- AIM OF THE TASK:
Would you return the full listing exactly, with nothing altered?

- SOURCE MATERIAL:
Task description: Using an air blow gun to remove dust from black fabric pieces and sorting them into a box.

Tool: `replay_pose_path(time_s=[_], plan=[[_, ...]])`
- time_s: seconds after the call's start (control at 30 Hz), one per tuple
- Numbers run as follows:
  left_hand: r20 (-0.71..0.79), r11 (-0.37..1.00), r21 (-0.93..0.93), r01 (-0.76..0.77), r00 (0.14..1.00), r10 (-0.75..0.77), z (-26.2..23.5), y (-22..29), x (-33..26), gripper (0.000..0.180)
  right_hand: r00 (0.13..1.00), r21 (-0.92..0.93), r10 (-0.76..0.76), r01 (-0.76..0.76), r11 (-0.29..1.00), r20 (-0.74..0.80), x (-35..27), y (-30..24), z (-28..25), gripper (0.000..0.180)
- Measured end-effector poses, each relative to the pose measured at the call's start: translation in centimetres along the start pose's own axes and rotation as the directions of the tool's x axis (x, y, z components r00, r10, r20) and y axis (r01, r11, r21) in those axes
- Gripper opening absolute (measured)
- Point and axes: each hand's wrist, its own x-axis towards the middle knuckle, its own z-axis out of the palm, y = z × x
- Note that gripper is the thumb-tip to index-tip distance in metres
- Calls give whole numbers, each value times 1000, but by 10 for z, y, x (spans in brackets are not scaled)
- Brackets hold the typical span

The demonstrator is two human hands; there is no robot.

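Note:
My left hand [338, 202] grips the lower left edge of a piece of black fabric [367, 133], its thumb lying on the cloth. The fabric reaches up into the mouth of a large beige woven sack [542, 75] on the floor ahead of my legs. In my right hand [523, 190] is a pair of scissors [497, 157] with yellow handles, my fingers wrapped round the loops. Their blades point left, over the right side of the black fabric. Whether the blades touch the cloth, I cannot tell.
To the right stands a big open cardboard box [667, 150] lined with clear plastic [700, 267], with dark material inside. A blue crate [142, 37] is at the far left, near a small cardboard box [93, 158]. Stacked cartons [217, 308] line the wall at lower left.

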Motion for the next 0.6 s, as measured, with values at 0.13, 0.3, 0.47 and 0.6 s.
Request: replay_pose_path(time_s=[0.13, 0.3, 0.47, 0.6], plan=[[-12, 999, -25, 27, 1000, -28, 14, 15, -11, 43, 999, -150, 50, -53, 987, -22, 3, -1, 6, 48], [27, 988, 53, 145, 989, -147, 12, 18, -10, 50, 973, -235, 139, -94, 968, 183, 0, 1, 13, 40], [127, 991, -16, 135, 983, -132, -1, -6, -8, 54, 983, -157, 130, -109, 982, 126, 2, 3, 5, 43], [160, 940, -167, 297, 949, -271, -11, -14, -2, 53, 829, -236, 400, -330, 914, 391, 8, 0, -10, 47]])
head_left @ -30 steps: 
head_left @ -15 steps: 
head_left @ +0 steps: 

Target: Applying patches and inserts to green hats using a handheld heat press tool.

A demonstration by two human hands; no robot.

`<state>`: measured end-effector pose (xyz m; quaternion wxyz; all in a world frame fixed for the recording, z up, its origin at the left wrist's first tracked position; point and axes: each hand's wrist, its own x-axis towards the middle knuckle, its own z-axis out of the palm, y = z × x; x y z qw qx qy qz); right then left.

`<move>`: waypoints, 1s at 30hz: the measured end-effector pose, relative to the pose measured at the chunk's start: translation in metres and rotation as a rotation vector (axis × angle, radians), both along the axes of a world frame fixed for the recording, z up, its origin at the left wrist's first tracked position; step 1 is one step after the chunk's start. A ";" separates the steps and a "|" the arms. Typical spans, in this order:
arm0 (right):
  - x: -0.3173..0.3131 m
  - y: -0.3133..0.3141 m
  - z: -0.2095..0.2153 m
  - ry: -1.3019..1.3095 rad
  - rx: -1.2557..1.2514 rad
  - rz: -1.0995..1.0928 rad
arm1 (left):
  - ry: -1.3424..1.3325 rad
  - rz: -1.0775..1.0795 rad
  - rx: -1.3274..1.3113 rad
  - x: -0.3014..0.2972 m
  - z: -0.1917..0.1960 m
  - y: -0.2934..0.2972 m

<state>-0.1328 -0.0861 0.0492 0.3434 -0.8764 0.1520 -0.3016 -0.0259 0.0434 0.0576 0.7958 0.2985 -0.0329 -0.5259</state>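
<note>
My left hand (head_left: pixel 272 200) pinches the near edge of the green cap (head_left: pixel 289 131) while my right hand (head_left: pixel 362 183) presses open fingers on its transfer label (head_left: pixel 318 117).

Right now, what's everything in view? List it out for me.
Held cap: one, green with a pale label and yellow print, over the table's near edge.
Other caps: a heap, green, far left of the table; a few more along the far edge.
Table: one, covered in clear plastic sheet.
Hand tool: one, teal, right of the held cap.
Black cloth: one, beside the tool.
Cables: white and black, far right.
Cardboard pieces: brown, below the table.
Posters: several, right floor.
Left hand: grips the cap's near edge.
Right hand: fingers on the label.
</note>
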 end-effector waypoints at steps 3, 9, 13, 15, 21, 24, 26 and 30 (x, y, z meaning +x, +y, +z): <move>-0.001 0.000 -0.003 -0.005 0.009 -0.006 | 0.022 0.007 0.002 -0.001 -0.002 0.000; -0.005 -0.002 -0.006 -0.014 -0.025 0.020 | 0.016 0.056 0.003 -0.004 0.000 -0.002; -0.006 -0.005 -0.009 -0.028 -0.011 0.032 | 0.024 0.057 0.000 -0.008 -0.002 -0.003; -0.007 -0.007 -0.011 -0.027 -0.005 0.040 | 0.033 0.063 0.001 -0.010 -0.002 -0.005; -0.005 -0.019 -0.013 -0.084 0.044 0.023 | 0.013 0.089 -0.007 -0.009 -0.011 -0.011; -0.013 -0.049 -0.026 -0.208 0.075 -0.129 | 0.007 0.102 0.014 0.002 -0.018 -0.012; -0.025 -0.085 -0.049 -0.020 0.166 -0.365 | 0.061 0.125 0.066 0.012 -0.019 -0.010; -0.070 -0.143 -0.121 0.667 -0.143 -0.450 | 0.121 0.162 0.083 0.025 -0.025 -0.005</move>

- OUTPUT OF THE TASK:
Task description: Using an air blow gun to remove dust from black fabric pieces and sorting them into a box.

Tool: `replay_pose_path(time_s=[_], plan=[[_, ...]])`
- time_s: seconds after the call's start (control at 30 Hz), one per tuple
- Numbers run as follows:
  left_hand: r20 (-0.71..0.79), r11 (-0.37..1.00), r21 (-0.93..0.93), r01 (-0.76..0.77), r00 (0.14..1.00), r10 (-0.75..0.77), z (-26.2..23.5), y (-22..29), x (-33..26), gripper (0.000..0.180)
  right_hand: r00 (0.13..1.00), r21 (-0.92..0.93), r10 (-0.76..0.76), r01 (-0.76..0.76), r11 (-0.29..1.00), r20 (-0.74..0.80), x (-35..27), y (-30..24), z (-28..25), gripper (0.000..0.180)
- Measured end-effector poses, each relative to the pose measured at the call's start: translation in centimetres along the start pose's own axes and rotation as the directions of the tool's x axis (x, y, z components r00, r10, r20) and y axis (r01, r11, r21) in those axes
- Gripper opening absolute (measured)
- Point and axes: each hand's wrist, its own x-axis towards the middle knuckle, its own z-axis out of the palm, y = z × x
- Note that gripper is the thumb-tip to index-tip distance in metres
- Calls give whole numbers, each value times 1000, but by 10 for z, y, x (spans in brackets are not scaled)
- Brackets hold the typical span

The demonstrator is two human hands; there is no robot.

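Note:
My left hand [338, 202] grips the lower left edge of a piece of black fabric [367, 133], its thumb lying on the cloth. The fabric reaches up into the mouth of a large beige woven sack [542, 75] on the floor ahead of my legs. In my right hand [523, 190] is a pair of scissors [497, 157] with yellow handles, my fingers wrapped round the loops. Their blades point left, over the right side of the black fabric. Whether the blades touch the cloth, I cannot tell.
To the right stands a big open cardboard box [667, 150] lined with clear plastic [700, 267], with dark material inside. A blue crate [142, 37] is at the far left, near a small cardboard box [93, 158]. Stacked cartons [217, 308] line the wall at lower left.
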
Motion for the next 0.6 s, as measured, with values at 0.13, 0.3, 0.47 and 0.6 s.
Request: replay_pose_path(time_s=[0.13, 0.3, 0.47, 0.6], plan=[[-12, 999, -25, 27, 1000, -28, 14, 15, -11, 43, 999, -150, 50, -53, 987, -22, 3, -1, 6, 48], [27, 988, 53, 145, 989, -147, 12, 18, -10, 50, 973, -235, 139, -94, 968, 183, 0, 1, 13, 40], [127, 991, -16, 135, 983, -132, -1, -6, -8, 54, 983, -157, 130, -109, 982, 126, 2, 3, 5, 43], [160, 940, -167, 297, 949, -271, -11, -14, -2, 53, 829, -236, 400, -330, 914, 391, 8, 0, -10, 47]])
head_left @ -30 steps: 
head_left @ -15 steps: 
head_left @ +0 steps: 

Target: Applying patches and inserts to green hats using a handheld heat press tool.

A demonstration by two human hands; no robot.

`<state>`: measured end-effector pose (xyz m; quaternion wxyz; all in a world frame fixed for the recording, z up, its origin at the left wrist's first tracked position; point and axes: each hand's wrist, its own x-axis towards the middle knuckle, its own z-axis out of the palm, y = z × x; x y z qw qx qy qz); right then left.

`<move>`: waypoints, 1s at 30hz: the measured end-effector pose, relative to the pose measured at the chunk's start: translation in metres and rotation as a rotation vector (axis × angle, radians), both along the axes of a world frame fixed for the recording, z up, its origin at the left wrist's first tracked position; step 1 is one step after the chunk's start. A ";" separates the steps and a "|" the arms. Typical spans, in this order:
arm0 (right):
  - x: -0.3173..0.3131 m
  - y: -0.3133..0.3141 m
  - z: -0.2095..0.2153 m
  - ry: -1.3019..1.3095 rad
  - rx: -1.2557..1.2514 rad
  - rz: -1.0995..1.0928 rad
arm1 (left):
  - ry: -1.3424..1.3325 rad
  - rz: -1.0775..1.0795 rad
  - rx: -1.3274..1.3113 rad
  - x: -0.3014..0.2972 m
  - z: -0.1917..0.1960 m
  - y: -0.2934..0.2972 m

<state>-0.1328 -0.0861 0.0492 0.3434 -0.8764 0.1520 -0.3016 -0.0259 0.0434 0.0576 0.7958 0.2985 -0.0329 -0.5259</state>
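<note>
My left hand (head_left: pixel 272 200) pinches the near edge of the green cap (head_left: pixel 289 131) while my right hand (head_left: pixel 362 183) presses open fingers on its transfer label (head_left: pixel 318 117).

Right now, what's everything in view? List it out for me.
Held cap: one, green with a pale label and yellow print, over the table's near edge.
Other caps: a heap, green, far left of the table; a few more along the far edge.
Table: one, covered in clear plastic sheet.
Hand tool: one, teal, right of the held cap.
Black cloth: one, beside the tool.
Cables: white and black, far right.
Cardboard pieces: brown, below the table.
Posters: several, right floor.
Left hand: grips the cap's near edge.
Right hand: fingers on the label.
</note>
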 end-effector waypoints at steps 3, 9, 13, 15, 21, 24, 26 and 30 (x, y, z meaning +x, +y, +z): <move>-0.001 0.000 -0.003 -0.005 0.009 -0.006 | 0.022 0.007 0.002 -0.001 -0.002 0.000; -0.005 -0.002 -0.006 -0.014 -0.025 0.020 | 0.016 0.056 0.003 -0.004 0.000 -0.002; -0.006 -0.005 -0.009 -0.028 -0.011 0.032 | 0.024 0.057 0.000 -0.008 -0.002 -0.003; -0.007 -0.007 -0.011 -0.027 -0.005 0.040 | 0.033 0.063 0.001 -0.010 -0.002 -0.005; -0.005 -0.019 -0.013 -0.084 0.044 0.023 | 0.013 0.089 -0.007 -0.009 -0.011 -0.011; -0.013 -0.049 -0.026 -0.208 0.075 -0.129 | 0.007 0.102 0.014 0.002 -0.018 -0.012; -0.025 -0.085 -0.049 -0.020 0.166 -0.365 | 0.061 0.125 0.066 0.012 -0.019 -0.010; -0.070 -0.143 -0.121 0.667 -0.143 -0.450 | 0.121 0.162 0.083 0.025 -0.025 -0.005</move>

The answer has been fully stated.